__Exercise description__:
Return the lines below that contain the word "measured".

__Data__:
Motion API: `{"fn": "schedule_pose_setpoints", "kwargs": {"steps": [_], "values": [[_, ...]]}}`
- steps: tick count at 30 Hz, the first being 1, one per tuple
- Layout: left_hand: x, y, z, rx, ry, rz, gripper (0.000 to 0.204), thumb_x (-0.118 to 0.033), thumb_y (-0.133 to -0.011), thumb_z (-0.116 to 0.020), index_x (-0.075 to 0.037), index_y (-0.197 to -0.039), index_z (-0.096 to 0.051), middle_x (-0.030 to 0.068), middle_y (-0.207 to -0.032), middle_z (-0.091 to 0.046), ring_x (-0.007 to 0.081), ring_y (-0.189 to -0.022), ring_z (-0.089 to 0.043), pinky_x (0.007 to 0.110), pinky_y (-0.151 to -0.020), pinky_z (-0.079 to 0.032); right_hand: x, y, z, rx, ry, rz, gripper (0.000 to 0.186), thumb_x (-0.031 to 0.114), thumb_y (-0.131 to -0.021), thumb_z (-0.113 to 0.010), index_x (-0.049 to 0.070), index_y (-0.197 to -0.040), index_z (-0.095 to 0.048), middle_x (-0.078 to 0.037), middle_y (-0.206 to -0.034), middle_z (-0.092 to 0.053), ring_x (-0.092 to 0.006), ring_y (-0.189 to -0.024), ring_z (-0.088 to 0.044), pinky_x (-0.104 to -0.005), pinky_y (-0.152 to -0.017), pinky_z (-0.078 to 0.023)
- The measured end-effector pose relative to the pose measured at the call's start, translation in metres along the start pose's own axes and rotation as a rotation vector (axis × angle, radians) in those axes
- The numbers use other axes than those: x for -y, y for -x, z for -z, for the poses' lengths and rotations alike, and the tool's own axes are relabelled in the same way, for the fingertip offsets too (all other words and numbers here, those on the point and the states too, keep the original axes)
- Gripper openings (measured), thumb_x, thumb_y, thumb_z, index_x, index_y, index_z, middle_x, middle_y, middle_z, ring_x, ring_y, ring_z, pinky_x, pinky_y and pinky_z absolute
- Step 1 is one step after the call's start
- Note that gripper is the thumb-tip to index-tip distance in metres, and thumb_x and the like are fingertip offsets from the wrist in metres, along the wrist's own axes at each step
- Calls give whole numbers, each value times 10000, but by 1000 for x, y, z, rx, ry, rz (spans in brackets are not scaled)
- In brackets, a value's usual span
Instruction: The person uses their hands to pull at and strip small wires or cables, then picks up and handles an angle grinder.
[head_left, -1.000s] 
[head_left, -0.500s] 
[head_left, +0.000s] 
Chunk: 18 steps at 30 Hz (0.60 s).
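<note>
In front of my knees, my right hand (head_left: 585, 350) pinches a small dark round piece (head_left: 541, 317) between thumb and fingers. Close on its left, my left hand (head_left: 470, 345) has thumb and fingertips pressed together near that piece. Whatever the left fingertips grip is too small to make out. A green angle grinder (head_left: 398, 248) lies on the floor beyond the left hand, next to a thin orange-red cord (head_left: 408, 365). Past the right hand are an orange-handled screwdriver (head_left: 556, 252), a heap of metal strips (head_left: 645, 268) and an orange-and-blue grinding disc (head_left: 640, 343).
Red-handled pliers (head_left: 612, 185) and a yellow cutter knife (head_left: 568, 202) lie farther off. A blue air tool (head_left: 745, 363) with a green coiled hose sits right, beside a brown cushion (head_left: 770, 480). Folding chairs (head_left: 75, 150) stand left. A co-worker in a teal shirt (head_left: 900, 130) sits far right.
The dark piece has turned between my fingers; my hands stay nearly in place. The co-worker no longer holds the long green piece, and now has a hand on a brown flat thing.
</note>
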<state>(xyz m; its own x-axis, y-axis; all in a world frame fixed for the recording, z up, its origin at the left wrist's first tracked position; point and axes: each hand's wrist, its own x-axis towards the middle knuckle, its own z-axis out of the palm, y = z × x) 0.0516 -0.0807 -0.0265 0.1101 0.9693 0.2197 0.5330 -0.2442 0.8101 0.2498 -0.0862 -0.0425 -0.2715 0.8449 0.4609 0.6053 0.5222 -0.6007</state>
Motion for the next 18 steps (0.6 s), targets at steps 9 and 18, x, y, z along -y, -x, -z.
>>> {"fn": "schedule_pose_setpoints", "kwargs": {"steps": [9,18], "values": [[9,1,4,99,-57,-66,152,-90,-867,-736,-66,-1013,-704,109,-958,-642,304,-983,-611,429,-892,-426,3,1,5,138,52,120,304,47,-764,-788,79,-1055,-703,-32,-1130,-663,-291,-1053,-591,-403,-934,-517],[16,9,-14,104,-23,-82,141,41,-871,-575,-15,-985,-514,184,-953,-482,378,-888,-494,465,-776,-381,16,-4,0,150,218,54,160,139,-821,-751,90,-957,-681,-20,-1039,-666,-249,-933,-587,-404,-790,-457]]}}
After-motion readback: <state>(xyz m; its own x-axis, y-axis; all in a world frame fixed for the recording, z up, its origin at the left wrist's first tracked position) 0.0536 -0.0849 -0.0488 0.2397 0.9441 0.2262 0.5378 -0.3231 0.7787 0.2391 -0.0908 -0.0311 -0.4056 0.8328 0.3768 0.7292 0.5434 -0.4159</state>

__Result of the task__:
- The measured end-effector pose relative to the pose measured at the call's start, translation in metres along the start pose's own axes and rotation as a rotation vector (axis × angle, radians) in those axes
- Gripper openings (measured), thumb_x, thumb_y, thumb_z, index_x, index_y, index_z, middle_x, middle_y, middle_z, ring_x, ring_y, ring_z, pinky_x, pinky_y and pinky_z absolute

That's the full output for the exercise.